The inhibitory effect of three polyacetylene compounds, panaxydol, panaxynol and panaxytriol isolated from Panax ginseng C.A. Meyer on $CCl_4$induced lipid peroxidation in vivo and in vitro hepatic microsomal lipid peroxidation induced by ADP-$Fe^{3+}$, NADPH and NADPH-cytochrome P-450 reductase were investigated. Their effects on lowering the lipid peroxide levels both in serum and liver and lowering the serum enzyme (GOT, GPT, LDH) activities without the $CCl_4$-induction were also determined.
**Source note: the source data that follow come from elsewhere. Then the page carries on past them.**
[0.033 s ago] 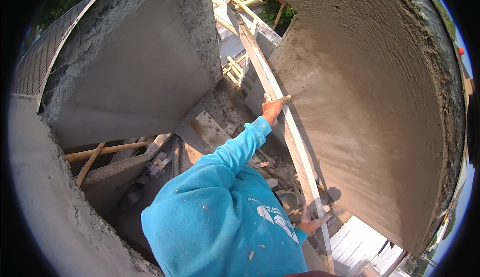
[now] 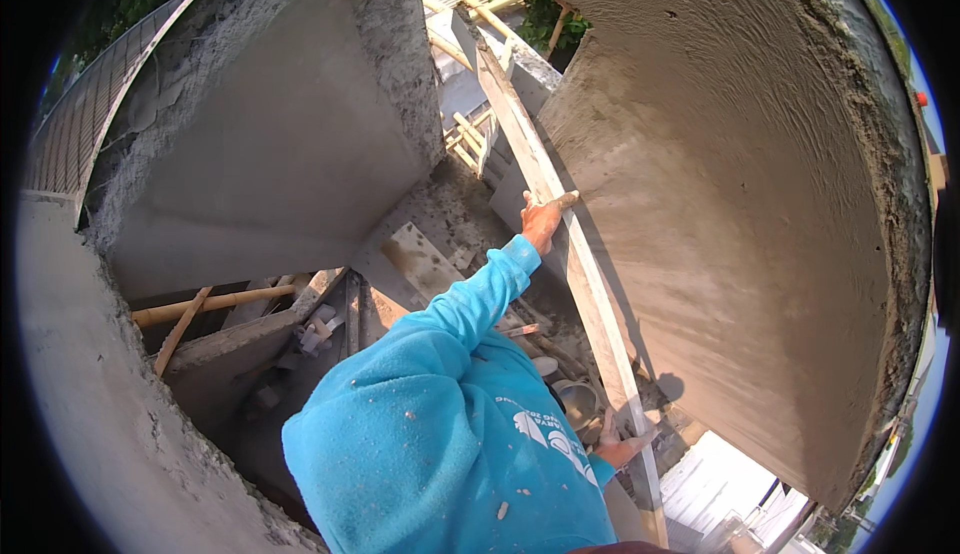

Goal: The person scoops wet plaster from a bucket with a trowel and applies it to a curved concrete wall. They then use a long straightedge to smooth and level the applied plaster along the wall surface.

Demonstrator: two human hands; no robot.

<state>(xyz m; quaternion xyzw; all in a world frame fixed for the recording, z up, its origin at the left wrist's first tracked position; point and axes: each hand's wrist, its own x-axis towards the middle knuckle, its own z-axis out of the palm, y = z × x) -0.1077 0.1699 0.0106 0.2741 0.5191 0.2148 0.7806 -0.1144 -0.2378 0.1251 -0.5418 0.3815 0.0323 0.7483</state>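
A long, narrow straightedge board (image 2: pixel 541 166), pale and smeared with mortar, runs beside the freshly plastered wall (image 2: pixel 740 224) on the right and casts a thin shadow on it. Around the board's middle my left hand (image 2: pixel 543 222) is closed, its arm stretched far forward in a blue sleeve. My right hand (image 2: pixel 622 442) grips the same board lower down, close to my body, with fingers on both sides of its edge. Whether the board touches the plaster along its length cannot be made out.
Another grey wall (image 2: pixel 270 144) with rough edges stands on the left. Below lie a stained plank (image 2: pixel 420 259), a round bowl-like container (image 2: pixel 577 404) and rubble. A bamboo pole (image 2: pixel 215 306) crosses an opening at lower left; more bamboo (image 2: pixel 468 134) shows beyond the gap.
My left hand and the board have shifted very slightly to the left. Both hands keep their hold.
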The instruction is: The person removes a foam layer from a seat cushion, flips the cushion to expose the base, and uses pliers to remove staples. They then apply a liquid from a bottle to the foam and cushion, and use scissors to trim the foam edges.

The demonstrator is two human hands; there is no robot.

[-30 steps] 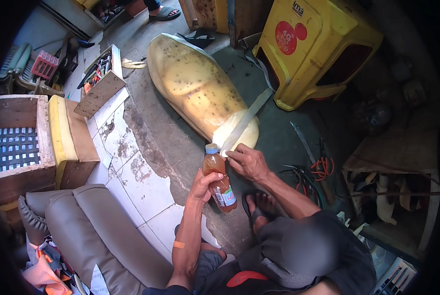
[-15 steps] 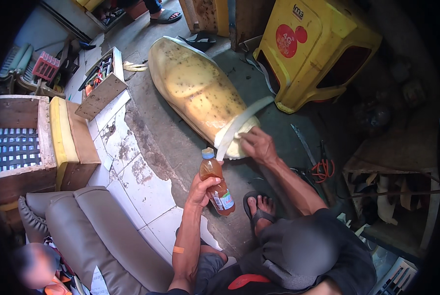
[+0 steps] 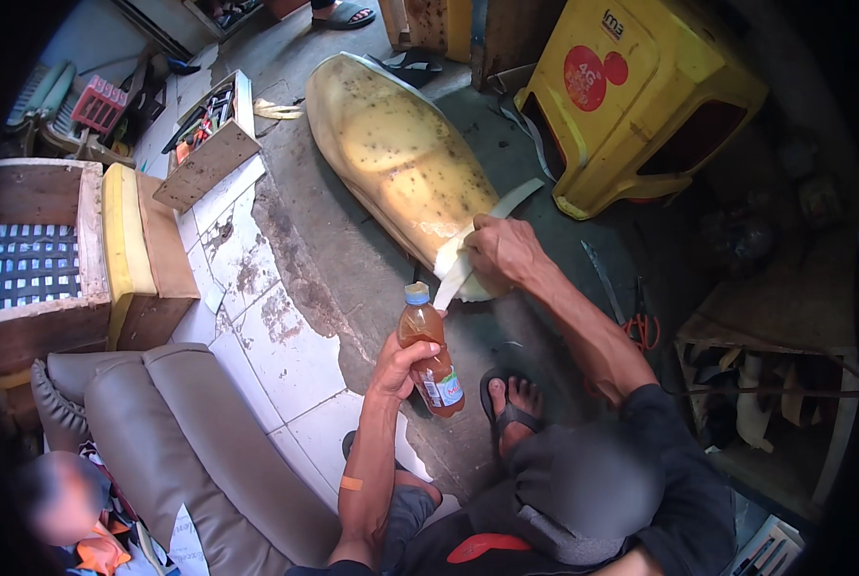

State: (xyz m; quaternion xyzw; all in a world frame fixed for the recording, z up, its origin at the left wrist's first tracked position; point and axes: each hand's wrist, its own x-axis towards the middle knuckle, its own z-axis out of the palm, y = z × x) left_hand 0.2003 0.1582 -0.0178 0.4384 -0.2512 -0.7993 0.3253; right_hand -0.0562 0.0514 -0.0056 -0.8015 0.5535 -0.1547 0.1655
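Observation:
A long yellowed foam seat pad [image 3: 391, 144] with dark specks lies on the floor before me; its near end is paler. A whitish foam strip [image 3: 516, 199] crosses that near end. My right hand [image 3: 508, 252] is closed over the strip, its fingers bent down; whatever is pinched in them is hidden. In my left hand [image 3: 397, 367] is a clear plastic bottle [image 3: 431, 365] of amber-brown liquid, upright and slightly tilted, with a blue ring and open-looking neck. The strip's lower end reaches a fingertip of this hand behind the bottle.
A yellow plastic stool [image 3: 631, 106] lies on its side at the far right. Scissors with orange handles [image 3: 644, 329] and a knife [image 3: 602, 278] lie right of my arm. At left are a wooden tool box [image 3: 209, 173], a wooden frame [image 3: 41, 331] and grey padded upholstery [image 3: 180, 432].
My right hand has moved from the pad's pale end up onto the strip, covering part of it. The left hand still holds the bottle. The whole view has shifted slightly.

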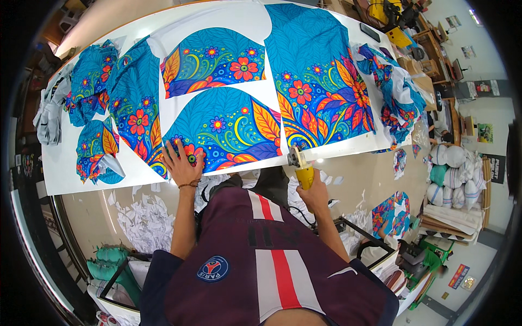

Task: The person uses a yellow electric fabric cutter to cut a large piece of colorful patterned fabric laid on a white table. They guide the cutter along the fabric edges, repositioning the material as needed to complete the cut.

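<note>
My left hand (184,167) lies with fingers spread on the lower edge of a printed fabric sheet (234,127), teal with bright flowers and leaves on a white ground. In my right hand (314,195) is a yellow electric rotary cutter (305,175), its metal head at the table's near edge. That head sits by the white strip between two printed pieces, beside the large right-hand panel (312,70). Whether the blade touches the cloth cannot be made out. Farther up lies another curved printed piece (217,57), with a long panel (136,103) to the left.
Cut printed pieces (92,81) and grey-white cloth (51,114) are heaped at the white table's (65,176) left end. Crumpled printed fabric (399,95) and a dark phone (370,32) lie at the right. White scraps (144,220) litter the floor; stuffed sacks (454,174) stand far right.
</note>
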Demonstrator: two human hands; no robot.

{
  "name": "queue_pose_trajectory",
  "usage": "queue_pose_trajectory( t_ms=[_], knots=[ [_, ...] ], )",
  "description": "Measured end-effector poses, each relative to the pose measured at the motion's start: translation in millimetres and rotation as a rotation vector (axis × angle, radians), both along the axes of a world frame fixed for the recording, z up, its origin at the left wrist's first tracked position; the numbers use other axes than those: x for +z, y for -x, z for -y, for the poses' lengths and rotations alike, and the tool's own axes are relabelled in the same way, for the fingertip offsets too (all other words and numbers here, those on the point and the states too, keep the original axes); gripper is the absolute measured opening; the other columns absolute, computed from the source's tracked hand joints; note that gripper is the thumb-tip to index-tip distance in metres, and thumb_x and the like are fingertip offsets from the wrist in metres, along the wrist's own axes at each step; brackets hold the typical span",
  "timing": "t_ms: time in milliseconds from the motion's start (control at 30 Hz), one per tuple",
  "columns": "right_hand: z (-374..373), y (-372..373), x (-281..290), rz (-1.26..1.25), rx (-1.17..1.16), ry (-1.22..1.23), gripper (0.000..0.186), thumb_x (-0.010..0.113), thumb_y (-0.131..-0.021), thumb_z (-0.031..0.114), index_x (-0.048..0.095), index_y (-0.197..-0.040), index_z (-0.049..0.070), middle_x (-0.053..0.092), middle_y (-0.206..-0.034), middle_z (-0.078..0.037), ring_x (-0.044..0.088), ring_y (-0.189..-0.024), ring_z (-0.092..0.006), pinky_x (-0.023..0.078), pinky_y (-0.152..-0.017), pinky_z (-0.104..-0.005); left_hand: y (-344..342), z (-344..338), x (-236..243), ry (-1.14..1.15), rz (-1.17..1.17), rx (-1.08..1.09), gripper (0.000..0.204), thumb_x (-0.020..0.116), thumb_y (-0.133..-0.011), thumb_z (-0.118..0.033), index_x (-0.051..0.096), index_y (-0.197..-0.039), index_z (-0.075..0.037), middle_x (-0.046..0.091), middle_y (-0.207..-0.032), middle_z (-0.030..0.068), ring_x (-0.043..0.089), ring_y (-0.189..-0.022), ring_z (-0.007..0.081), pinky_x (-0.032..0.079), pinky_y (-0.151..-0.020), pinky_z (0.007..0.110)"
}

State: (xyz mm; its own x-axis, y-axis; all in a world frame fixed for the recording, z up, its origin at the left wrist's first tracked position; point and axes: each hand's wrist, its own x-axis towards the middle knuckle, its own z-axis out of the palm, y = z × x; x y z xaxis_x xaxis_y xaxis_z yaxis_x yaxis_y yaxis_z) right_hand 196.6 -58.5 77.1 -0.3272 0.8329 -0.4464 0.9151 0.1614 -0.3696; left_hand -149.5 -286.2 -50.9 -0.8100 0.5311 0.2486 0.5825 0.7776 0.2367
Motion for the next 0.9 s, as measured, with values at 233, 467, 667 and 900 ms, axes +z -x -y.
queue_pose_trajectory(
  t_ms=[233, 467, 667, 900],
  knots=[
    [-6.9, 15.6, 3.5, 0.026, -0.008, -0.006, 0.073, 0.079, -0.076, 0.029, 0.046, -0.138, 0.011, 0.073, -0.103, -0.029, 0.069, -0.098, -0.052, 0.056, -0.084, -0.0581, 0.1, 1.9, -0.1, -0.038, -0.002, -0.011, 0.085, 0.066, -0.092, -0.061, 0.045, -0.158, -0.011, 0.029, -0.168, 0.0226, 0.021, -0.156, 0.0475, 0.017, -0.124, 0.065],
    [-29.4, 39.4, -0.1, 0.003, 0.018, -0.024, 0.073, 0.081, -0.075, 0.029, 0.046, -0.136, 0.011, 0.072, -0.107, -0.029, 0.069, -0.1, -0.0514, 0.056, -0.085, -0.0571, -0.5, 0.1, 1.9, -0.047, 0.016, 0.01, 0.084, 0.067, -0.092, -0.06, 0.047, -0.156, -0.009, 0.031, -0.167, 0.0236, 0.023, -0.156, 0.0471, 0.018, -0.124, 0.065],
    [-50.5, 65.3, 4.5, -0.026, 0.042, -0.029, 0.079, 0.081, -0.076, 0.033, 0.044, -0.141, 0.009, 0.072, -0.109, -0.026, 0.071, -0.102, -0.0474, 0.056, -0.086, -0.0553, -0.6, -1.8, 5.1, -0.064, 0.016, 0.01, 0.084, 0.067, -0.093, -0.06, 0.048, -0.156, -0.009, 0.032, -0.166, 0.0254, 0.025, -0.155, 0.0472, 0.019, -0.124, 0.064],
    [-78.2, 87.8, -8.3, -0.068, 0.085, -0.053, 0.073, 0.08, -0.075, 0.026, 0.048, -0.137, 0.005, 0.074, -0.108, -0.023, 0.072, -0.102, -0.045, 0.057, -0.086, -0.0524, -1.1, -1.6, 5.7, -0.076, -0.012, 0.018, 0.083, 0.067, -0.092, -0.059, 0.049, -0.155, -0.008, 0.034, -0.163, 0.0271, 0.027, -0.153, 0.0488, 0.02, -0.123, 0.064]
  ],
)
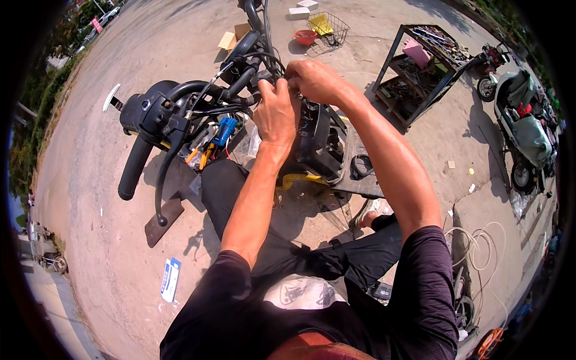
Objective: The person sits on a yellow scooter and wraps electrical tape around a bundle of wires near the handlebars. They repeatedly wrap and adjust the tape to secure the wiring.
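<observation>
My left hand (277, 115) and my right hand (317, 81) are close together at the middle of a scooter's black handlebar (243, 83). Both have curled fingers by the bundle of black cables (268, 37) there. Whatever their fingertips grip is hidden behind the hands. To the left are the black rubber handgrip (137, 165) and the brake lever (162, 186). Below the bar, a blue tool or meter (224, 131) lies beside yellow-handled pliers (207, 155). The scooter's opened black body (315, 144) sits just under my right wrist.
A metal rack (390, 66) full of tools stands at the far right, with a parked scooter (531, 129) beyond it. Farther ahead are a wire basket (336, 30) and a red bowl (305, 37). A pale hose (480, 243) lies coiled at right.
</observation>
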Tool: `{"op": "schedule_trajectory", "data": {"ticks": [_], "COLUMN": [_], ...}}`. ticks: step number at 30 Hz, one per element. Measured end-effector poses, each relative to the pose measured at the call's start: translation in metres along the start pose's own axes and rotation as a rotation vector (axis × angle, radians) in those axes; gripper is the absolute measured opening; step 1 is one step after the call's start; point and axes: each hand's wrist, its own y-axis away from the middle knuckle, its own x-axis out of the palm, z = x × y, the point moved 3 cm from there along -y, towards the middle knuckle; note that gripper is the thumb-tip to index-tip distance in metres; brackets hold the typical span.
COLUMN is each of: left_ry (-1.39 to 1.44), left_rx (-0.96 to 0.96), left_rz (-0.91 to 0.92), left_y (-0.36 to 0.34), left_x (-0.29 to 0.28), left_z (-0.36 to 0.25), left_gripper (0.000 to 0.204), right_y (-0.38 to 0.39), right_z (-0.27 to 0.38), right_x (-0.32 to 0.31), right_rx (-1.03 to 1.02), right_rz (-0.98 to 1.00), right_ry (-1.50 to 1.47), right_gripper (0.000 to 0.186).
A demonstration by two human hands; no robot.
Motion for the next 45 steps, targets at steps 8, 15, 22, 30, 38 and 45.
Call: {"op": "schedule_trajectory", "data": {"ticks": [8, 15, 22, 30, 38, 45], "left_ry": [-0.078, -0.052, 0.007, 0.068, 0.087, 0.094], "left_rx": [0.057, 0.004, -0.072, 0.036, -0.03, -0.194], "left_rz": [0.007, 0.088, 0.147, 0.181, 0.132, 0.216], "left_y": [0.011, 0.003, -0.001, -0.001, -0.001, 0.0], "left_x": [-0.001, -0.005, -0.009, -0.013, -0.008, -0.033], "left_z": [0.003, 0.001, -0.004, 0.009, -0.006, -0.023], "left_gripper": [0.018, 0.018, 0.031, 0.022, 0.018, 0.031], "right_y": [0.005, 0.006, 0.004, 0.005, 0.0, 0.003], "right_z": [0.001, 0.005, 0.002, -0.002, -0.009, -0.02], "right_x": [-0.002, -0.006, -0.001, 0.002, 0.006, 0.004], "right_rx": [0.018, 0.032, 0.02, 0.002, 0.007, 0.051], "right_rz": [-0.013, -0.011, -0.017, -0.059, -0.073, -0.022], "right_ry": [-0.03, 0.009, 0.008, -0.016, -0.07, -0.253], "right_gripper": [0.027, 0.026, 0.026, 0.025, 0.025, 0.027]}}
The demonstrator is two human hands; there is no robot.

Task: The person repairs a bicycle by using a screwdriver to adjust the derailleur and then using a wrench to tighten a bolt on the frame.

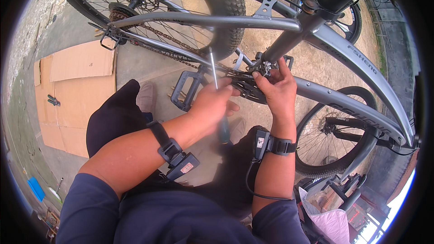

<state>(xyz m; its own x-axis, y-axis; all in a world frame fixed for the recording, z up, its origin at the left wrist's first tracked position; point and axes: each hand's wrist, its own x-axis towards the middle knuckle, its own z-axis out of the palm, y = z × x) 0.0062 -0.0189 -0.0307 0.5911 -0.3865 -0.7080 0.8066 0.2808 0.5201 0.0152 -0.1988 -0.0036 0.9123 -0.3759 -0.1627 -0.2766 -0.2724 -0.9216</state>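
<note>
A grey bicycle [357, 58] stands across in front of me. My left hand [209, 105] is closed round a screwdriver [214, 72], near the chainrings. Its metal shaft points up and away past the chain, and its dark green handle sticks out below my fingers, slightly blurred. At the foot of the seat tube, my right hand [281, 91] grips the front derailleur [263, 67] between thumb and fingers. Part of that mechanism is hidden by the hand. Just under it sit the black chainrings [246, 89]. A black pedal [184, 91] lies left of my left hand.
The knobby rear tyre [228, 18] rises beyond my hands; the front wheel [337, 133] is at right. Flattened cardboard [74, 108] with small pliers [54, 100] on it lies at left. Another wheel [348, 20] stands behind the frame. A blue item [35, 189] lies far left.
</note>
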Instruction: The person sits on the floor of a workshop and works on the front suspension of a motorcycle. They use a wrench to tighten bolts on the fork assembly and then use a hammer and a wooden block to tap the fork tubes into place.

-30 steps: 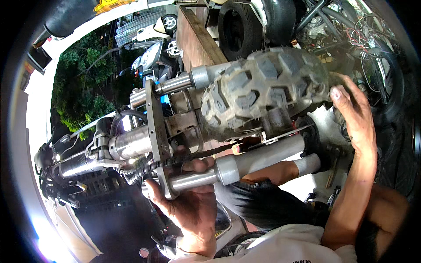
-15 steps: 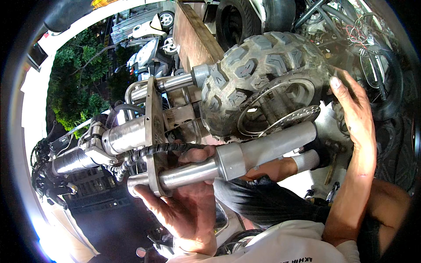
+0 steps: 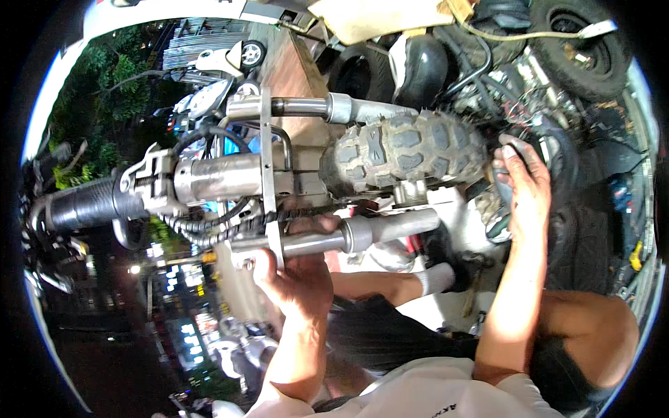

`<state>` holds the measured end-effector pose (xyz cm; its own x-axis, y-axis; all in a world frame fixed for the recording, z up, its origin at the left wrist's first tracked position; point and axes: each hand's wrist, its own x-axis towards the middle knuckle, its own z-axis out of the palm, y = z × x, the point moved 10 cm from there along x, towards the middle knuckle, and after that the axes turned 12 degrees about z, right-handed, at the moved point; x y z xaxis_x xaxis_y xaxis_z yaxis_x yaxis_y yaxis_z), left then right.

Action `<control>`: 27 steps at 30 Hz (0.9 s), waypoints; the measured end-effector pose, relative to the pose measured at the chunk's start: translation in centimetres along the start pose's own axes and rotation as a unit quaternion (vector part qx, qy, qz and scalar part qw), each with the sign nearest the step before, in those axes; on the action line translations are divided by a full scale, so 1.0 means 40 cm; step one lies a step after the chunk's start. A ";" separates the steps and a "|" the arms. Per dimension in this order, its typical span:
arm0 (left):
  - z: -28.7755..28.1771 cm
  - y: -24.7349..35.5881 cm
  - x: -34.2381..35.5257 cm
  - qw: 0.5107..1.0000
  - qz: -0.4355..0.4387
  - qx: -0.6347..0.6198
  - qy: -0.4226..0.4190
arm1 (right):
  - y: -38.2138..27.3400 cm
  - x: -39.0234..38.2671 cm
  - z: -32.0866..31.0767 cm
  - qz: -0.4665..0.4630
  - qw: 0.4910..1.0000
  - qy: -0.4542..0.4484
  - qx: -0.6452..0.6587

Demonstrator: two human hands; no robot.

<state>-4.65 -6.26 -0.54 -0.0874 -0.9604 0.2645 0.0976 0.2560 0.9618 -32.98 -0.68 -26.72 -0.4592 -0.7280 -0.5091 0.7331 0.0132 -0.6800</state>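
Observation:
My left hand [image 3: 296, 279] grips the near metal fork tube [image 3: 313, 244] by the flat clamp plate [image 3: 269, 181], thumb in front and fingers behind. A second fork tube [image 3: 296, 106] runs along the far side. Between the tubes sits a knobby tyre [image 3: 408, 150]. A steering column [image 3: 223, 174] with a black sleeve, cables and corrugated hose extends left. My right hand [image 3: 523, 174] is at the tyre's right end, its fingers curled on something dark; what exactly it holds is hidden.
Loose tyres [image 3: 578, 59], a black curved panel [image 3: 425, 73], frame tubes and tangled wires crowd the upper right. A wooden board [image 3: 300, 66] and parked scooters [image 3: 223, 59] stand beyond. My bare legs [image 3: 376, 285] are below the assembly.
The view has shifted, showing more clutter at top right and street lights at lower left. The wheel now shows mostly tread instead of rim. My right fingers have shifted and curled further.

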 end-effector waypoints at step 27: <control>-0.080 -0.122 0.060 0.990 -0.113 -0.063 -0.063 | -0.661 -1.150 0.279 -0.518 0.723 0.077 -0.450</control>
<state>-2.17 -10.17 -4.82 -0.2441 -0.9680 0.0582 0.1830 0.0130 0.9830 -25.65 24.81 20.56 -0.6291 -0.5834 0.5137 -0.6363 0.0069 -0.7714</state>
Male ICR mice were pretreated i.p. with polyacetylene compounds or DL-${\alpha}$-tocopherol before administration of $CCl_4$ i.p. and 20 hr after the administration of $CCl_4,$ serum and liver were analyzed. Hepatic microsome was isolated and used for the in vitro NADPH-dependent lipid peroxidation system. Except for panaxynol, treatment with polyacetylenes to control mice did not reduce the levels of lipid peroxides and serum enzyme activities. Panaxynol itself inhibited lipid peroxidation in the liver of normal mice. Polyacetylene compounds protected from the $CCl_4$-induced hepatic lipid peroxidation and lowered serum lipid peroxide levels. Polyacetylenes also inhibited the in virto hepatic microsomal lipid peroxidation in a dose-dependent manner. The results suggest that panaxydol, panaxynol and panaxytriol seem to be the antioxidant components which contribute the anti-aging activities of Panax ginseng C.A. Meyer.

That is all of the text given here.